Cuando parecía agotarse nuestra capacidad de asombro ante el affaire de la crisis financiera mundial, detonada por la explosión de la burbuja inmobiliaria estadounidense, estalló el gigantesco fraude perpetrado por Bernard Madoff. El otrora Presidente del mercado de valores tecnológico (NASDAQ), se erigió como uno de los más exitosos inversores de Wall Street. Amasó una inmensa fortuna, con astucia y habilidad para rodearse de una aureola de triunfador, en el complejo y versátil mundo de las finanzas globales.
Entre los que se enrolaron en la “pirámide financiera” construida por el timador de marras están desde grandes bancos, hasta fundaciones benéficas y fondos de pensiones. Con “Madoff Investment Securities” se retrataron entre muchos otros el Grupo Santander, BBVA, Banesto, Caja Madrid, HSBC, Royal Bank of Scotland, Nomura Holding, BNP Paribas, Société Générale, Korea Teachers Pension. Las pérdidas se estiman en más de US$ 50.000 millones y como corresponde a la lógica del sistema, éstas correrán por cuenta de los ahorristas y pensionados suscritos a las instituciones financieras que invirtieron en la ruleta de los valores bursátiles, a través del más cotizado “mago de las finanzas de todos los tiempos”.

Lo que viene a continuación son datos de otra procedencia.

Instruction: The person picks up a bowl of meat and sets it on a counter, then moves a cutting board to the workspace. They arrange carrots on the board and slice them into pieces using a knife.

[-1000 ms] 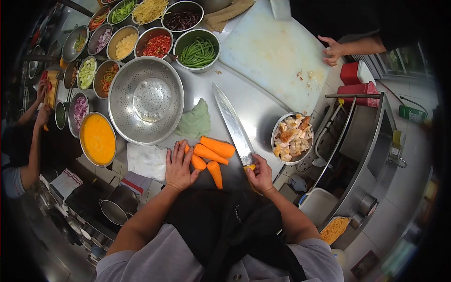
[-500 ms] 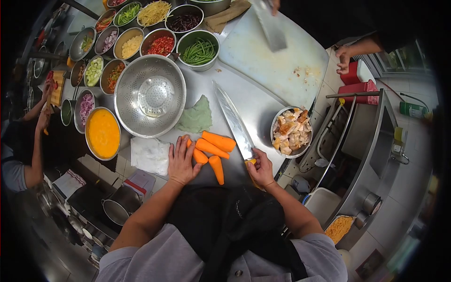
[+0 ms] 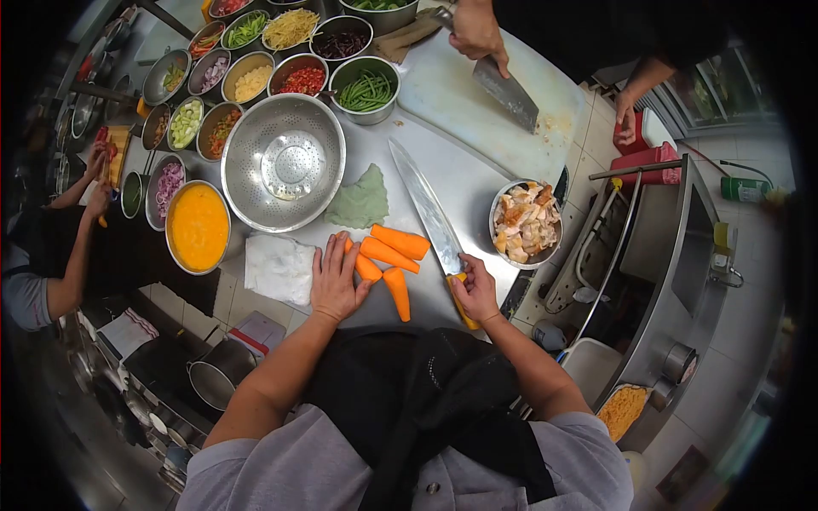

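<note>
My left hand point(image 3: 337, 285) lies flat with its fingers apart, its edge against the peeled carrots point(image 3: 394, 255), which sit close together on the steel table. My right hand point(image 3: 475, 288) grips the yellow handle of a large kitchen knife point(image 3: 426, 204). The knife rests on the tabletop, its blade pointing away from me, to the right of the carrots. A green cloth point(image 3: 358, 200) lies crumpled just beyond the carrots. Left of my left hand is a folded white cloth point(image 3: 278, 269).
A perforated steel colander point(image 3: 243, 166) stands beyond my left hand, beside a bowl of beaten egg point(image 3: 198, 226). Several bowls of cut vegetables line the back. A chopped-meat bowl point(image 3: 493, 232) stands right. Across the table, a co-worker's hand holds a cleaver point(image 3: 509, 95) over a white cutting board point(image 3: 443, 89).
The co-worker's cleaver has come down onto the cutting board, and the hand on it now shows. My view has shifted slightly. My hands stay by the carrots and on the knife.
</note>
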The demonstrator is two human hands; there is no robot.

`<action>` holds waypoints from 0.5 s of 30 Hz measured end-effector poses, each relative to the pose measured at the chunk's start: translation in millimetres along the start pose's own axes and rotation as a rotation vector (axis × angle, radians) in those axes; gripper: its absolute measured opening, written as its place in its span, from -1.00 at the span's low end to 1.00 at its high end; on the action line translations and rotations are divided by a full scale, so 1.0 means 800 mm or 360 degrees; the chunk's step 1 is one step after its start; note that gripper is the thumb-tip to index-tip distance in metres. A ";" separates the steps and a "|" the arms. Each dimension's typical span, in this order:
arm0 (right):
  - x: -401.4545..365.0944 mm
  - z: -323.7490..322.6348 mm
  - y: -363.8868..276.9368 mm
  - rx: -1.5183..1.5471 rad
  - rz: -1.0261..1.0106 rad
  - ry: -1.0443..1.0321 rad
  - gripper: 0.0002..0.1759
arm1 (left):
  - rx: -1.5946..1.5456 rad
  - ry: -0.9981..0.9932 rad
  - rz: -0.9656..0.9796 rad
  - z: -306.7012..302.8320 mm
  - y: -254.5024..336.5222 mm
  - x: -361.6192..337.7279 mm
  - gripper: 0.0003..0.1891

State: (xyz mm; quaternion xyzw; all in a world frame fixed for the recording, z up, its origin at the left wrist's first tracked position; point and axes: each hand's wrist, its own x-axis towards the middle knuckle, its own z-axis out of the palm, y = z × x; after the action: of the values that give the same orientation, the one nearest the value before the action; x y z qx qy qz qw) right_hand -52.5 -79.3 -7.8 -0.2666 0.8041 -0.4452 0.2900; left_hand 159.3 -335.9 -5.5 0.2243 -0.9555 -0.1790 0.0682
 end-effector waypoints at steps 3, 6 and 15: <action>0.001 0.000 0.000 -0.0008 -0.0048 0.0027 -0.40 | -0.0023 0.0025 0.0007 -0.001 0.001 0.000 -0.21; 0.001 0.001 -0.002 0.0043 -0.0042 0.0023 -0.41 | -0.0018 0.0039 -0.0006 -0.002 0.003 0.000 -0.21; 0.008 0.002 0.004 0.0241 -0.0041 0.0010 -0.51 | -0.0006 0.0088 0.0009 -0.009 0.009 -0.001 -0.24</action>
State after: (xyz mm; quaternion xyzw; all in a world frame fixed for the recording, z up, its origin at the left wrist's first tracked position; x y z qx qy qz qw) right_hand -56.4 -83.5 -13.0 -0.2527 0.7656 -0.5093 0.3012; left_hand 158.3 -331.9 3.5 0.2263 -0.9536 -0.1743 0.0954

Madoff es uno de los más destacados especímenes de esa fauna que hace posible, el “milagro” de la multiplicación artificial del valor del capital hasta cifras asombrosas, mediante la intermediación de instrumentos especulativos con la que obtienen jugosas ganancias. El valor en el que se sustenta la producción o posesión de recursos naturales es apenas una pequeña fracción del capital virtual, inflado en la dinámica lúdico-especulativa del sistema financiero. En la medida en que la brecha entre el capital real y el virtual se hace más grande, las crisis financieras se hacen más frecuentes y de mayor alcance, arrastrando a la economía real hacia el estancamiento y la recesión. Dentro de la ética capitalista los Madoff’s no son delincuentes, aunque hayan saqueado los ahorros de cientos de miles de trabajadores. Son paradigmas de un sistema que se hunde en el estiércol de la corrupción sin límites, en donde el ser humano no vale nada.